Re: [PATCH 0/4] mm,memory_hotplug: allocate memmap from hotadded memory

From: David Hildenbrand
Date: Thu Mar 28 2019 - 11:31:50 EST


On 28.03.19 16:09, David Hildenbrand wrote:
> On 28.03.19 14:43, Oscar Salvador wrote:
>> Hi,
>>
>> since last two RFCs were almost unnoticed (thanks David for the feedback),
>> I decided to re-work some parts to make it more simple and give it a more
>> testing, and drop the RFC, to see if it gets more attention.
>> I also added David's feedback, so now all users of add_memory/__add_memory/
>> add_memory_resource can specify whether they want to use this feature or not.
>
> Terrific, I will also definetly try to make use of that in the next
> virito-mem prototype (looks like I'll finally have time to look into it
> again).
>
>> I also fixed some compilation issues when CONFIG_SPARSEMEM_VMEMMAP is not set.
>>
>> [Testing]
>>
>> Testing has been carried out on the following platforms:
>>
>> - x86_64 (small and big memblocks)
>> - powerpc
>> - arm64 (Huawei's fellows)
>>
>> I plan to test it on Xen and Hyper-V, but for now those two will not be
>> using this feature, and neither DAX/pmem.
>
> I think doing it step by step is the right approach. Less likely to
> break stuff.
>
>>
>> Of course, if this does not find any strong objection, my next step is to
>> work on enabling this on Xen/Hyper-V.
>>
>> [Coverletter]
>>
>> This is another step to make the memory hotplug more usable. The primary
>> goal of this patchset is to reduce memory overhead of the hot added
>> memory (at least for SPARSE_VMEMMAP memory model). The current way we use
>> to populate memmap (struct page array) has two main drawbacks:
>>
>> a) it consumes an additional memory until the hotadded memory itself is
>> onlined and
>> b) memmap might end up on a different numa node which is especially true
>> for movable_node configuration.
>>
>> a) is problem especially for memory hotplug based memory "ballooning"
>> solutions when the delay between physical memory hotplug and the
>> onlining can lead to OOM and that led to introduction of hacks like auto
>> onlining (see 31bc3858ea3e ("memory-hotplug: add automatic onlining
>> policy for the newly added memory")).
>>
>> b) can have performance drawbacks.
>>
>> I have also seen hot-add operations failing on archs because they
>> were running out of order-x pages.
>> E.g On powerpc, in certain configurations, we use order-8 pages,
>> and given 64KB base pagesize, that is 16MB.
>> If we run out of those, we just fail the operation and we cannot add
>> more memory.
>> We could fallback to base pages as x86_64 does, but we can do better.
>>
>> One way to mitigate all these issues is to simply allocate memmap array
>> (which is the largest memory footprint of the physical memory hotplug)
>> from the hotadded memory itself.
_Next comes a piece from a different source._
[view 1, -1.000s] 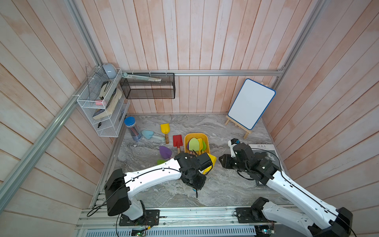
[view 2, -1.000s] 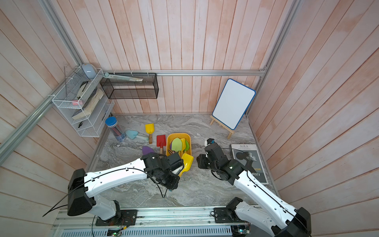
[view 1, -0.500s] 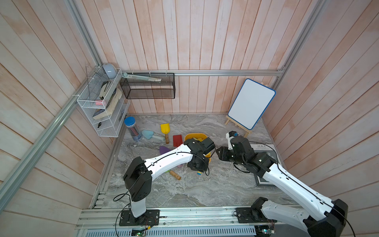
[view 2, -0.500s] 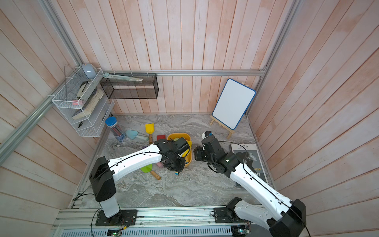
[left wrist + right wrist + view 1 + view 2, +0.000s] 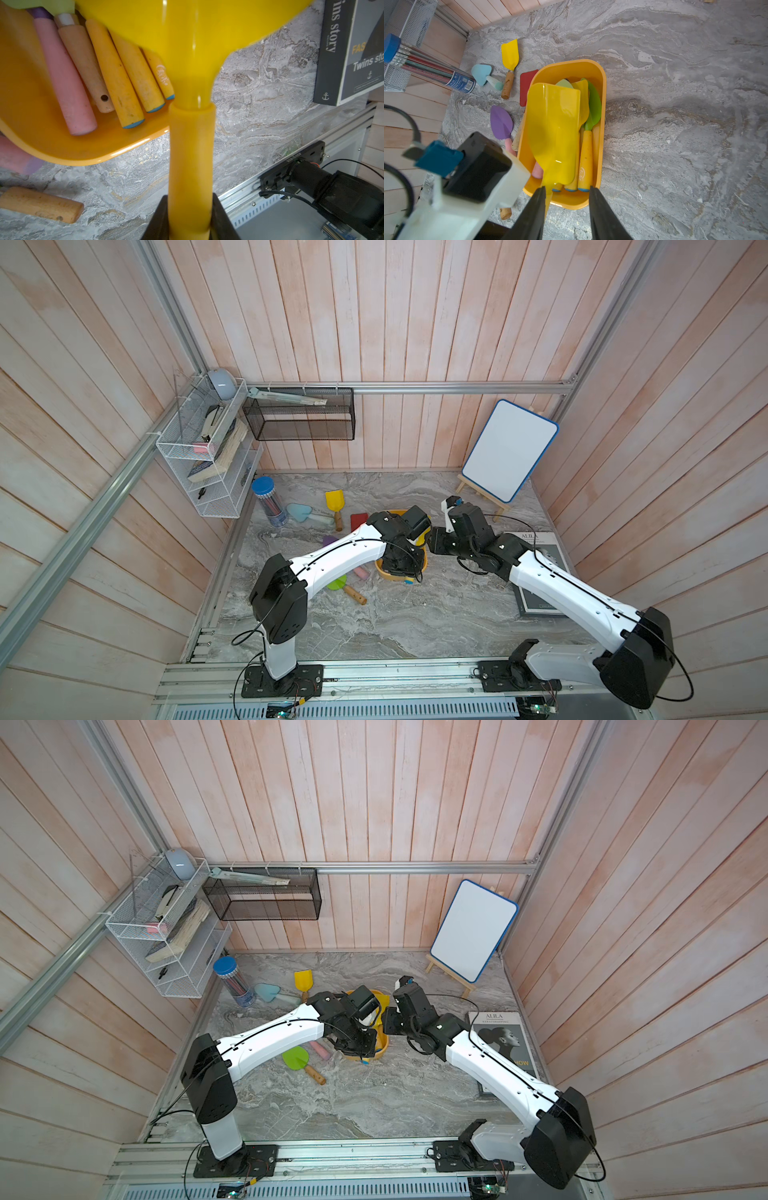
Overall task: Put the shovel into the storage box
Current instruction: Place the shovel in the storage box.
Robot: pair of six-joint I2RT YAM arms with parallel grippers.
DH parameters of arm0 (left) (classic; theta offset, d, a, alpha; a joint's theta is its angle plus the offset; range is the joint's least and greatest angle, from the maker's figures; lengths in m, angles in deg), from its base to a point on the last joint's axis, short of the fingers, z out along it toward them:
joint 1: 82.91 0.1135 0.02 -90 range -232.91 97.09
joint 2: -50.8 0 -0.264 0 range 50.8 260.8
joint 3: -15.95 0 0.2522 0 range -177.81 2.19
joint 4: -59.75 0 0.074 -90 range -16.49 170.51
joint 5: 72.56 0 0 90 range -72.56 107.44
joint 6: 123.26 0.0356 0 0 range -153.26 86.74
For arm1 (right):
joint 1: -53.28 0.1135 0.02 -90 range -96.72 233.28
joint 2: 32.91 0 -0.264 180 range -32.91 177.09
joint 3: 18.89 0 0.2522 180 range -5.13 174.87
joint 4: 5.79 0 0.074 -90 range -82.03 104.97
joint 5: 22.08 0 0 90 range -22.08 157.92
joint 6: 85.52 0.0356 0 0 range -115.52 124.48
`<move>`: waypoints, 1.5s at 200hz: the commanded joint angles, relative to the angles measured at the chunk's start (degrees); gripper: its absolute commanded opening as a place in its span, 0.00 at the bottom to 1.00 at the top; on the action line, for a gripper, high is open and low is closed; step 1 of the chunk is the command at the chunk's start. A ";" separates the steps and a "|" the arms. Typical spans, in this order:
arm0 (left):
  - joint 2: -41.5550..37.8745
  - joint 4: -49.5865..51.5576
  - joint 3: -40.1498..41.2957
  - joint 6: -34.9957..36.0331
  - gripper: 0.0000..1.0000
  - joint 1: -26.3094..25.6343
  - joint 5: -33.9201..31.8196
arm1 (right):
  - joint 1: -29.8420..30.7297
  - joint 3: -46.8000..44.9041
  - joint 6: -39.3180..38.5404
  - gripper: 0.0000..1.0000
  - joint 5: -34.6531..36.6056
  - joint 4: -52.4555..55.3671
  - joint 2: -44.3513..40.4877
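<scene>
**Item 1 – big yellow shovel** (image 5: 554, 133). The blade lies lengthwise over the storage box (image 5: 602, 87), above the shovels already inside. Its handle reaches out past the box's near rim. Whether the blade rests on them or hangs just clear cannot be told.

**Item 2 – left gripper** (image 5: 190, 214). The jaws are closed narrow on the end of that handle, with 1 black finger on each side.

**Item 3 – right gripper** (image 5: 566, 199). The jaws are part-way apart and grip nothing. It is poised above the same near end of the box, just beside the yellow handle.

**Item 4 – storage box.** This yellow-orange tray sits on the marble table (image 5: 395, 626). In both top views it is largely hidden under the left wrist, with only part of its rim showing (image 5: 384, 574) (image 5: 385, 1046). It contains:
- 1 green shovel (image 5: 594, 104)
- 3 yellow handles with blue end caps (image 5: 116, 79)
- 1 pink handle (image 5: 64, 79)
- 1 wooden handle (image 5: 87, 68)

**Item 5 – loose on the table:**
- a red shovel (image 5: 526, 83), touching the box's side
- a purple shovel (image 5: 501, 122), just beside the box
- a small yellow shovel (image 5: 509, 54) and a light-blue shovel (image 5: 480, 72), side by side farther off
- a lime shovel (image 5: 296, 1057), near the left arm

**Item 6 – surroundings:**
- a pencil tube (image 5: 425, 66), lying by the left wall
- a magazine (image 5: 498, 1040), partly under the right arm
- a whiteboard (image 5: 509, 450) on an easel in the far right corner
</scene>
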 commanded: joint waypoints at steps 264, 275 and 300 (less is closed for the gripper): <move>-5.50 -5.55 3.06 0.11 0.46 -0.46 4.92 | -0.16 1.12 -0.77 0.00 5.61 -1.55 5.05; -5.92 -6.01 3.21 0.11 0.57 -0.50 4.82 | -0.24 1.03 -0.90 0.00 5.46 -1.75 5.14; -7.81 -8.02 4.60 0.02 0.67 -0.49 4.38 | -0.77 0.56 -1.70 0.00 3.90 -3.02 5.23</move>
VMEMMAP memory model allows us to map
>> any pfn range so the memory doesn't need to be online to be usable
>> for the array. See patch 3 for more details. In short I am reusing an
>> existing vmem_altmap which wants to achieve the same thing for nvdim
>> device memory.
>>
>> There is also one potential drawback, though. If somebody uses memory
>> hotplug for 1G (gigantic) hugetlb pages then this scheme will not work
>> for them obviously because each memory block will contain reserved
>> area. Large x86 machines will use 2G memblocks so at least one 1G page
>> will be available but this is still not 2G...
>>
>> If that is a problem, we can always configure a fallback strategy to
>> use the current scheme.
>>
>> Since this only works when CONFIG_VMEMMAP_ENABLED is set,
>> we do check for it before setting the flag that allows use
>> to use the feature, no matter if the user wanted it.
>>
>> [Overall design]:
>>
>> Let us say we hot-add 2GB of memory on a x86_64 (memblock size = 128M).
>> That is:
>>
>> - 16 sections
>> - 524288 pages
>> - 8192 vmemmap pages (out of those 524288. We spend 512 pages for each section)
>>
>> The range of pages is: 0xffffea0004000000 - 0xffffea0006000000
>> The vmemmap range is: 0xffffea0004000000 - 0xffffea0004080000
>>
>> 0xffffea0004000000 is the head vmemmap page (first page), while all the others
>> are "tails".
>>
>> We keep the following information in it:
>>
>> - Head page:
>> - head->_refcount: number of sections
>> - head->private : number of vmemmap pages
>> - Tail page:
>> - tail->freelist : pointer to the head
>>
>> This is done because it eases the work in cases where we have to compute the
>> number of vmemmap pages to know how much do we have to skip etc, and to keep
>> the right accounting to present_pages.
>>
>> When we want to hot-remove the range, we need to be careful because the first
>> pages of that range, are used for the memmap maping, so if we remove those
>> first, we would blow up while accessing the others later on.
>> For that reason we keep the number of sections in head->_refcount, to know how
>> much do we have to defer the free up.
>>
>> Since in a hot-remove operation, sections are being removed sequentially, the
>> approach taken here is that every time we hit free_section_memmap(), we decrease
>> the refcount of the head.
>> When it reaches 0, we know that we hit the last section, so we call
>> vmemmap_free() for the whole memory-range in backwards, so we make sure that
>> the pages used for the mapping will be latest to be freed up.
>>
>> Vmemmap pages are charged to spanned/present_paged, but not to manages_pages.
>>
>
> I guess one important thing to mention is that it is no longer possible
> to remove memory in a different granularity it was added. I slightly
> remember that ACPI code sometimes "reuses" parts of already added
> memory. We would have to validate that this can indeed not be an issue.
>
> drivers/acpi/acpi_memhotplug.c:
>
> result = __add_memory(node, info->start_addr, info->length);
> if (result && result != -EEXIST)
> continue;
>
> What would happen when removing this dimm (->remove_memory())
>
>
> Also have a look at
>
> arch/powerpc/platforms/powernv/memtrace.c
>
> I consider it evil code. It will simply try to offline+unplug *some*
> memory it finds in *some granularity*. Not sure if this might be
> problematic-
>
> Would there be any "safety net" for adding/removing memory in different
> granularities?
>

Correct me if I am wrong. I think I was confused - vmemmap data is still
allocated *per memory block*, not for the whole added memory, correct?

--

Thanks,

David / dhildenb